The election of 2016: The next election that will define America
While all elections for President are significant in American history, certain elections have had the significance of defining the progress of American history.
In the election of 1800, the Federalists and Republicans led by John Adams and Thomas Jefferson involved an election of two views of the future of America.
Adams and the Federalists asserted the greatness of the young nation would be achieved through the growth of international commerce, industry, and financial speculation.
Jefferson and the Republicans asserted that greatness would be achieved through individual agricultural labor, small and local government, and the primacy of hard currency.
The election of 1800 was a rematch of the election of 1796 in which Adams prevailed.
The election 1800 was harsh and nasty. In the end, Jefferson prevailed. The significance of the election of 1800 is that heads did not roll and armies did not move. Adams left on the day Jefferson took office.

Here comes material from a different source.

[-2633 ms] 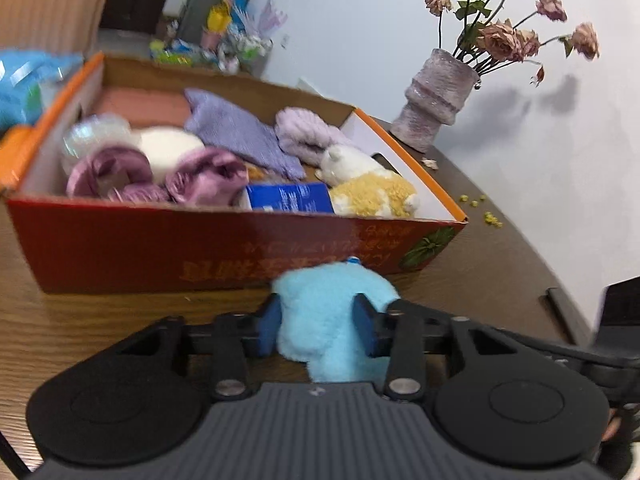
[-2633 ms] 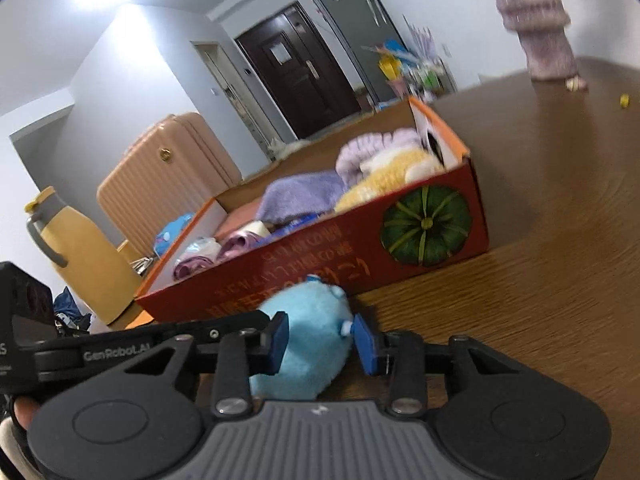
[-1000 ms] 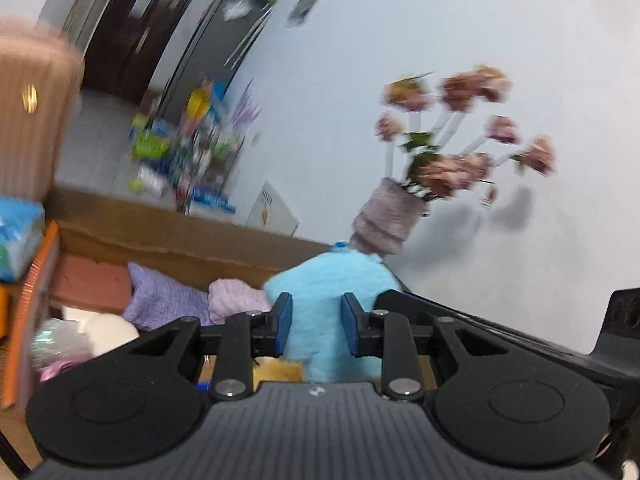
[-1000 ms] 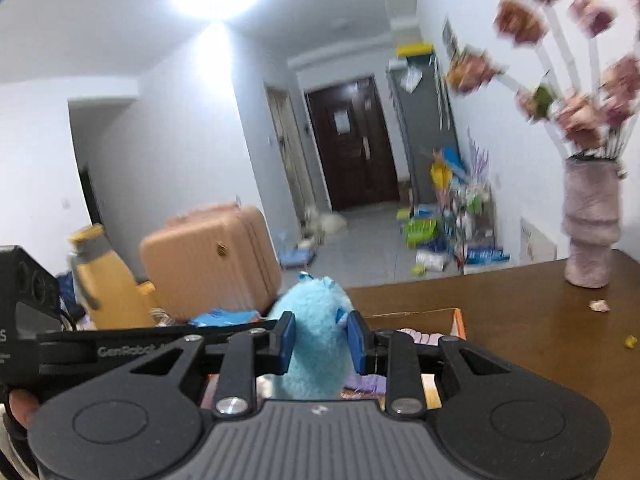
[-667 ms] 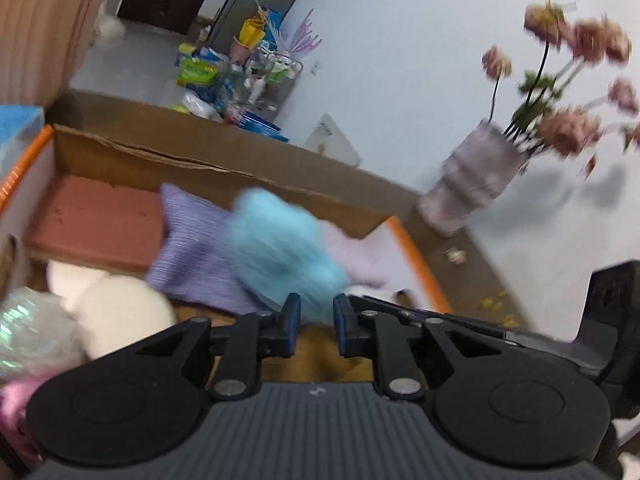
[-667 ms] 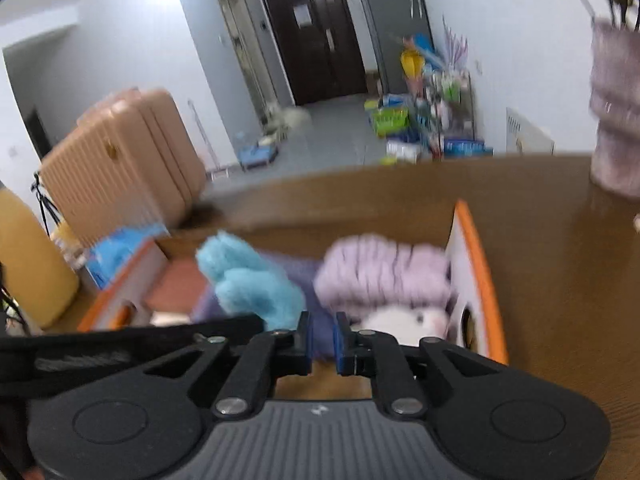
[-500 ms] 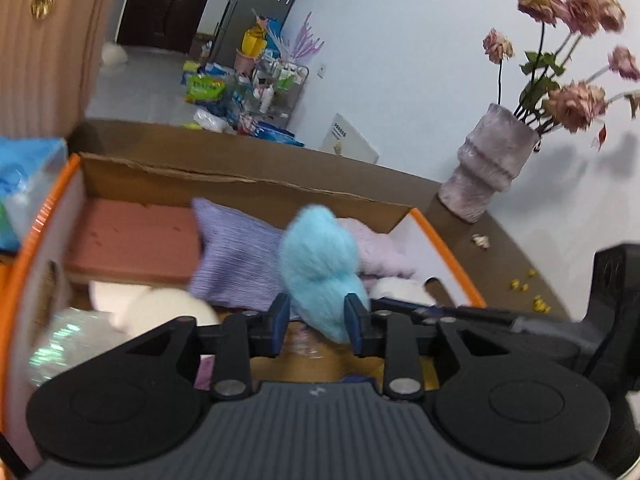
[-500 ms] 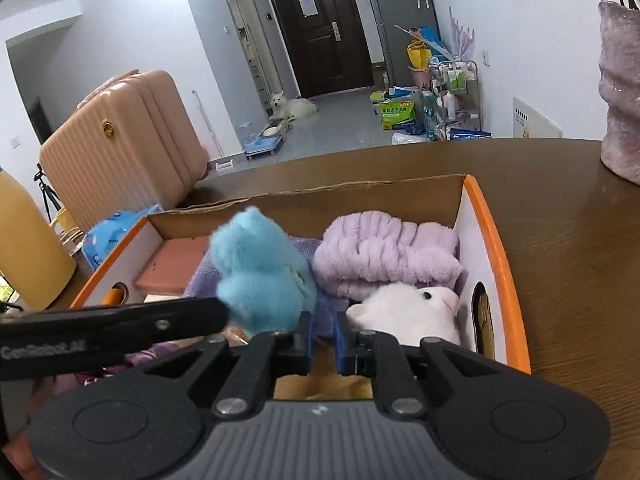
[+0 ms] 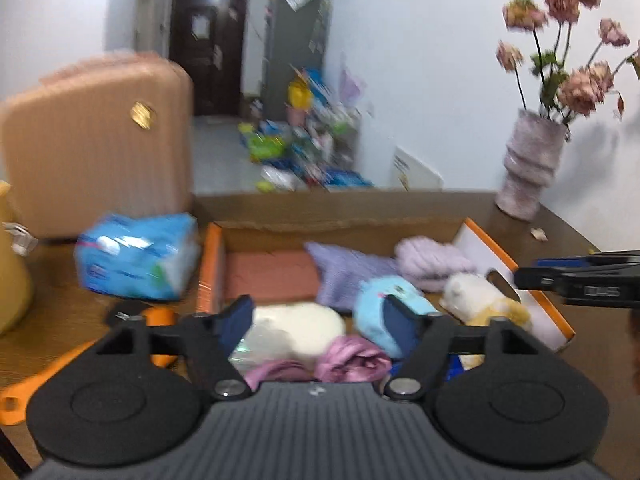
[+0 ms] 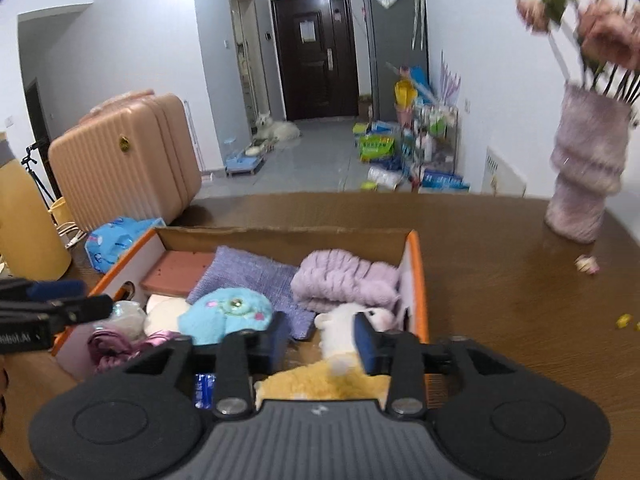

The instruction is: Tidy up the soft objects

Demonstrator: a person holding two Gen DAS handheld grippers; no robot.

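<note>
And it was down! The blue plush toy (image 10: 224, 316) had dropped into the orange cardboard box (image 10: 418, 280), lying on the purple cloth (image 10: 248, 276) beside the white-and-yellow plush (image 10: 348, 332). Both claws had just been opening: the left claw (image 9: 316, 320) stood spread wide and empty, the right claw (image 10: 320, 340) parted, pinching nothing. That toy looked sorted; the bench (image 10: 520, 300) seemed bare of soft things.

I'm working in a lived-in home: a wooden dining table (image 10: 500, 300) with a vase of dried flowers (image 9: 532, 168), a pink suitcase (image 10: 124, 160), a cluttered rack (image 10: 424, 140) and a dark front door (image 10: 316, 48) beyond.
</note>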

The election of 1800 settled that in the American constitutional system of elections, the ballot settled all disputes and the bullet belonged to neither the victor nor the vanquished.
The elections of 1824 and 1828 introduced to American politics fractious party politics based on ideology, sectional factions, and the first “corrupt bargain” in selecting a president.
In 1824 Andrew Jackson, John Quincy Adams, William H. Crawford, and Henry Clay were all candidates for the presidency.
They represented different political ideologies within the Democratic-Republican Party.
The Federalist Party had dissolved over its actions in opposing the War of 1812.
The key issue separating the four candidates was support and opposition to the Second Bank of the United States and the nationalist philosophy of the Party, which was in line with the views of the Federalists, against the democratic philosophy of the Party, which was in line with the views of the Jeffersonian Republicans.
The election of 1824 left Jackson with the plurality of the popular and electoral votes, but not enough to win the presidency.
The election would be decided by the House of Representatives, but under the 11th Amendment only three candidates were eligible for consideration.
Clay, coming in fourth, lost the election. Clay, after a three-hour dinner with Adams, promised to support Adams over Jackson.
The deal, some argue, included Adams giving Clay the secretary of state position which would put him in a better position to run in 1828 or 1832.
The outcry was that Jackson, who had the most votes, lost to a corrupt bargain in which the moneyed interests and party bosses stole the election from the candidate of the people.
Sound familiar?
The election of 1828 was a nasty election in which Jackson was accused of being an adulterer and bigamist resulting from his marriage to his wife.
The election of 1828 was four years in the making and Jackson won handily.
But the humiliation of the bigamy charge killed his wife and he never forgave his political enemies for it.
The election of 1828 signaled the full arrival of party politics, national conventions, and the rise of democracy as a theory of American elections.
The election resulted in the Age of Jackson, the bank was, resentment and opposition to the financial interests (Wall Street), the maturing class warfare politics, and the rise of the theory of nullification.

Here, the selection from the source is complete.